At this time, WithChannels() no longer needs to specify the "input" and "output" channels. WithDefaultChannels() and WithChannels() are order dependent. If WithChannels() comes after WithDefaultChannels(), "input" or "output" cannot be declared again. Otherwise, ErrChannelNameExisted will be reported.

Note that do not use WithDefaultChannels() if you want to give other names to the workflow's input and output channels.

Initialize workflow with the transits

You can use simple.WithTransits() to define all the transits. Here is the definition:

func WithTransits[TInput, TOutput any](transits ...*Transit) Option[TInput, TOutput]

You can pass the return value of those functions as a parameter to the simple.NewWorkflow(). For example:

f := simple.NewWorkflow[string, string](
    simple.WithDefaultChannels[string, string](),
    simple.WithTransits[string, string](transits...),
)

In general, you don't need to specify the channel names as described in the previous section because the WithTransits() method will register the input and output channel names for each transit. However, you must ensure that each channel is only used for input and output once; otherwise, unpredictable consequences may occur.

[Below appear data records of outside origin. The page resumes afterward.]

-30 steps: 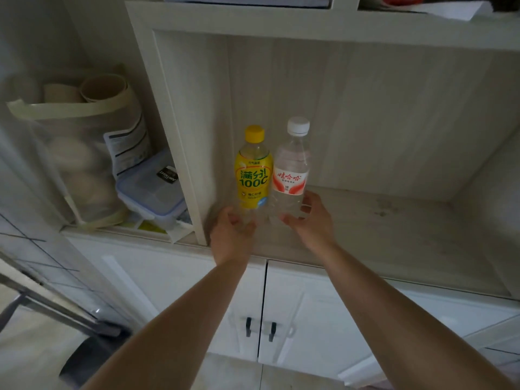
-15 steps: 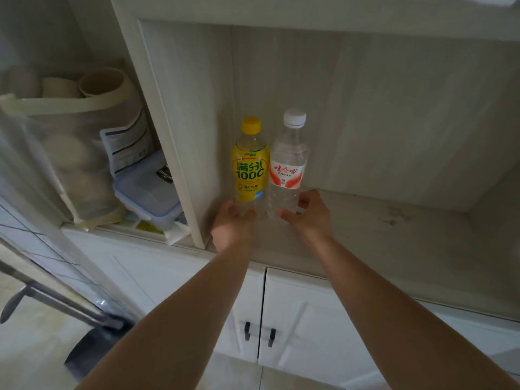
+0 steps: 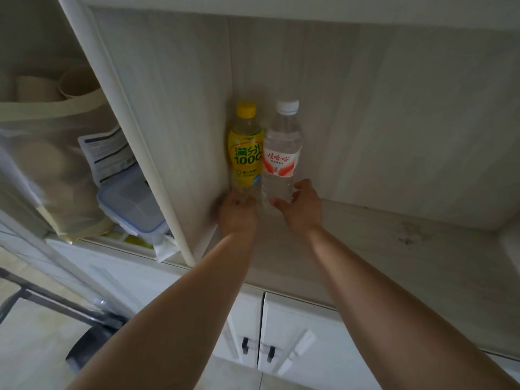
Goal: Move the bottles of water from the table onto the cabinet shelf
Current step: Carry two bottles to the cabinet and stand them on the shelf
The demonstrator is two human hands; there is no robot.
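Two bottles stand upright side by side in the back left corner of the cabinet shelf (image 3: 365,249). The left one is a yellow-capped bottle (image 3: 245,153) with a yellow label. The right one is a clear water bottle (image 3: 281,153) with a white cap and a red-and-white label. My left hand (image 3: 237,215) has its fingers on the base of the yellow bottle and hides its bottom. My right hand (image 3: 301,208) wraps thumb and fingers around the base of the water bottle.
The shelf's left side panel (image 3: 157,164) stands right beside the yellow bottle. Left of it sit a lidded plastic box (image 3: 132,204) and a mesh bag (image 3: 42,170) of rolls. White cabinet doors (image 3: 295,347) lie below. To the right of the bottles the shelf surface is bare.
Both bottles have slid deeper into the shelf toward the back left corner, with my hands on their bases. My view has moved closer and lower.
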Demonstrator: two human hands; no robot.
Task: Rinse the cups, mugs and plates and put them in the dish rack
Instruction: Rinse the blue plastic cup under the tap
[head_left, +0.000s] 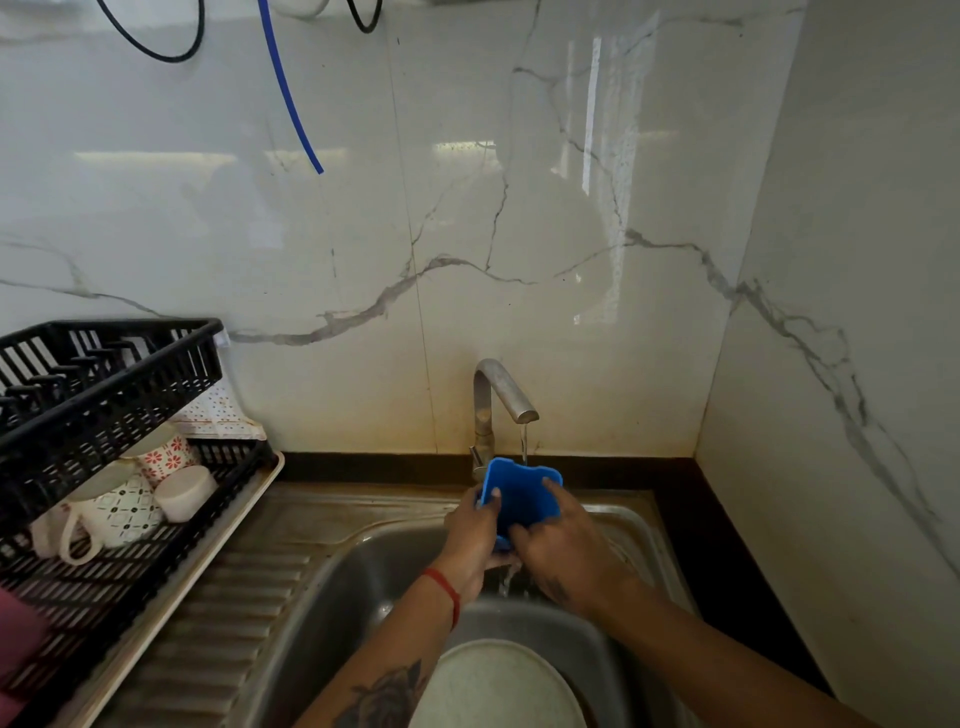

simple.WithTransits() can be executed multiple times, regardless of the order. However, the content executed later will merge and overwrite the content executed first.

Initialize the transit

The parameter transits of the simple.WithTransits() can be defined as follows:

func NewTransit(name string, options ...TransitOption) *Transit

In the NewTransit(), name is the name of the transit, options represents the input channel list, output channel list and worker of the transit. For example:

worker := func(ctx context.Context, a ...any) (any, error) {
    log.Println("started at", time.Now())
    time.Sleep(time.Duration(a[0].(int)) * time.Second)
    log.Println("ended at", time.Now())
    return a[0], nil
}

transits := []*simple.Transit{
    simple.NewTransit("input",
       simple.WithInputs("input"),
       simple.WithOutputs("t11"),
       simple.WithWorker(worker)),
    simple.NewTransit("output", 
       simple.WithInputs("t11"),
       simple.WithOutputs("output"),
       simple.WithWorker(worker)),
}

simple.WithInputs() and simple.WithOutputs() are defined as follows:

func WithInputs(names ...string) TransitOption
func WithOutputs(names ...string) TransitOption

The names parameter is the channel name. You need to ensure that each channel name only appears once in the input list and output list of all transits.

Those functions can be executed multiple times, regardless of the order. However, the content executed later will merge and overwrite the content executed first.

WithWorker() is used to specify the worker function for the current transit. Here is the definiton:

func WithWorker(worker func(context.Context, ...any) (any, error)) TransitOption

The definition of the worker function is fixed to:

func(ctx context.Context, a ...any) (any, error) {
    return ..., ...
}

The parameter ctx is the sub-Context of context.Context passed in each time it is executed. Therefore, when the superior Context stops, the ctx of the current worker will receive a stop signal.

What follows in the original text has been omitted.